На этом противоречии нам и хотелось бы остановить внимание читателей, даже если они испытают от этого известную неловкость. Возрождение журналистики, о котором мы мечтаем, предполагает изменение не только ее самой, но и читателей. В недавнем прошлом они каждое утро требовали одобрения своих симпатий и антипатий, маний и пристрастий. Так пусть же они согласятся сегодня на то, что мы будем с ними спорить и даже их задевать. Такой ценой мы общими усилиями создадим живую и полнокровную прессу, в которой будет ощущаться биение пульса возрожденной Франции.

Гость

Старого товарища, который сошел с лондонского самолета, я не видал почти пять лет. Мы обменялись рукопожатием. Каждый пытался прочесть на лице другого неизвестную историю, поведанную на непереводимом языке морщинами.

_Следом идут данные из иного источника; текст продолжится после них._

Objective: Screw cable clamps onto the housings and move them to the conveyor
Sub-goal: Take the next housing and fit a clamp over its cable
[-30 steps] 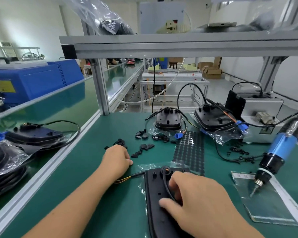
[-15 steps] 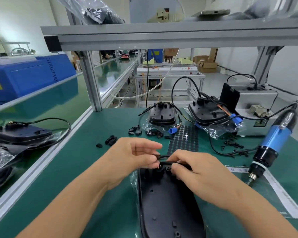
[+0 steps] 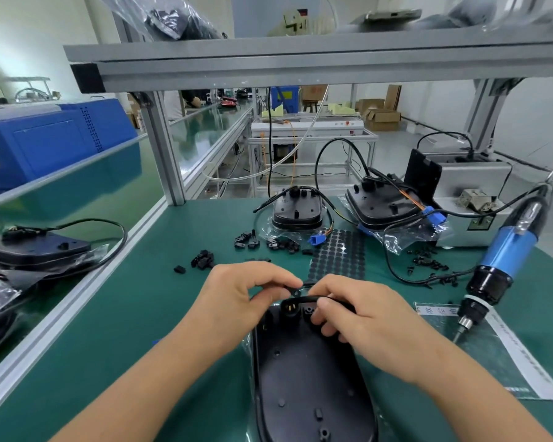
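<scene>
Since a second ago the left hand (image 3: 237, 298) has left the loose clamps on the mat and now pinches a small black cable clamp (image 3: 296, 290) at the far end of the housing (image 3: 310, 371), which lies in front of the person. The right hand (image 3: 364, 317) pinches the black cable (image 3: 329, 298) there. Fitting seems under way; the electric screwdriver (image 3: 498, 266) hangs unused to the right.

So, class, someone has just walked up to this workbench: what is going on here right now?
A person is fitting a small black cable clamp at the top end of a black housing lying on the green bench. The left hand pinches the clamp, while the right hand holds the housing's black cable there. The blue electric screwdriver hangs untouched to the right, so no screw is being driven yet.
</scene>
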`<move>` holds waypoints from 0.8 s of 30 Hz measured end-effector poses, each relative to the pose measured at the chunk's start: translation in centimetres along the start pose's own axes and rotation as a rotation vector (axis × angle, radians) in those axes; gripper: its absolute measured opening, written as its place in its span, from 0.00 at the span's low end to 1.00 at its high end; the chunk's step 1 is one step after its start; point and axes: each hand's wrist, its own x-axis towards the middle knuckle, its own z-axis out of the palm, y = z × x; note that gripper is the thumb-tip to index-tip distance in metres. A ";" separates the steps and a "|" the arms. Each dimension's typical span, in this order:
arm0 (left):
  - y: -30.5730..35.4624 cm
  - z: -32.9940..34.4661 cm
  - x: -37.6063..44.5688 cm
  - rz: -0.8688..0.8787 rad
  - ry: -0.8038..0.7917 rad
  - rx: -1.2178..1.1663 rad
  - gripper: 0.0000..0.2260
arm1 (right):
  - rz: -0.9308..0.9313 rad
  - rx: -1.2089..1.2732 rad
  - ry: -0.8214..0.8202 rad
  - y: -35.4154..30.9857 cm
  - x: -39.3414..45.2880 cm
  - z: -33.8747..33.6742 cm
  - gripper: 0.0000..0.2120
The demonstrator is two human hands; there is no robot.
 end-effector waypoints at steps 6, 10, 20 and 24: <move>-0.5 0.4 -0.2 -0.052 -0.089 -0.142 0.18 | 0.002 0.036 -0.007 0.3 0.2 0.1 0.09; -0.6 0.1 0.1 -0.180 -0.215 -0.352 0.22 | -0.008 0.077 0.011 0.5 0.3 0.3 0.08; -1.3 0.6 0.3 -0.467 -0.258 -0.399 0.04 | 0.015 0.114 0.068 0.7 0.6 -0.1 0.08; -0.7 1.4 0.9 -0.456 -0.223 -0.413 0.04 | 0.063 0.188 -0.006 1.0 0.9 -0.7 0.09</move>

— Расскажите... — бросает он.

— Слишком долго придется говорить! — отвечаю я и не нахожу слов.

И уже чувствую, что он пошел по ложному пути.

— Как весел Париж! — говорит он. — Как красивы и хорошо одеты женщины! Какая разница по сравнению с Лондоном!

Он описывает мне Лондон, невообразимо израненный и истерзанный, где женщинам не до нарядов. Я пытаюсь его убедить, что украшенный и еще опьяненный Париж, который он видит, совсем не напоминает город, где мы страдали, где мы боялись спать в собственных постелях, где беспрестанно приходилось менять жилье. Город, где мы искали пристанище, не выходя на свет из удушливого мрака, в который загнало нас гестапо.

Он меня слушает, он мне верит — еще бы! Но, чувствуя, что он не «проникается», я заговариваю о флаге со свастикой, все еще развевающемся над площадью Согласия. Поколебавшись, он спрашивает, действительно ли все парижане страдали так, как я это изображаю. В свое время это был довольно светский молодой человек. Кого он успел посетить? Некоторые люди показались ему довольными лишь отчасти. Происходящее кажется им прелюдией к грозным событиям. Я пробую убедить его, что нельзя измерить настоящую температуру Парижа, не побывав в более скромной среде.

— Но полюбуйтесь, — говорю я, — как спокоен город. Кто бы мог подумать, что всего две недели назад эти люди воздвигали баррикады? Взгляните, до чего они спокойны, хотя им приходится преодолевать тысячи трудностей, обходясь без транспорта, электричества, газа... Тем не менее кажется, что полиции нет. Союзных солдат почти не видно. Когда встречаешь редких американцев, они похожи на марсиан, бродящих по незнакомой планете.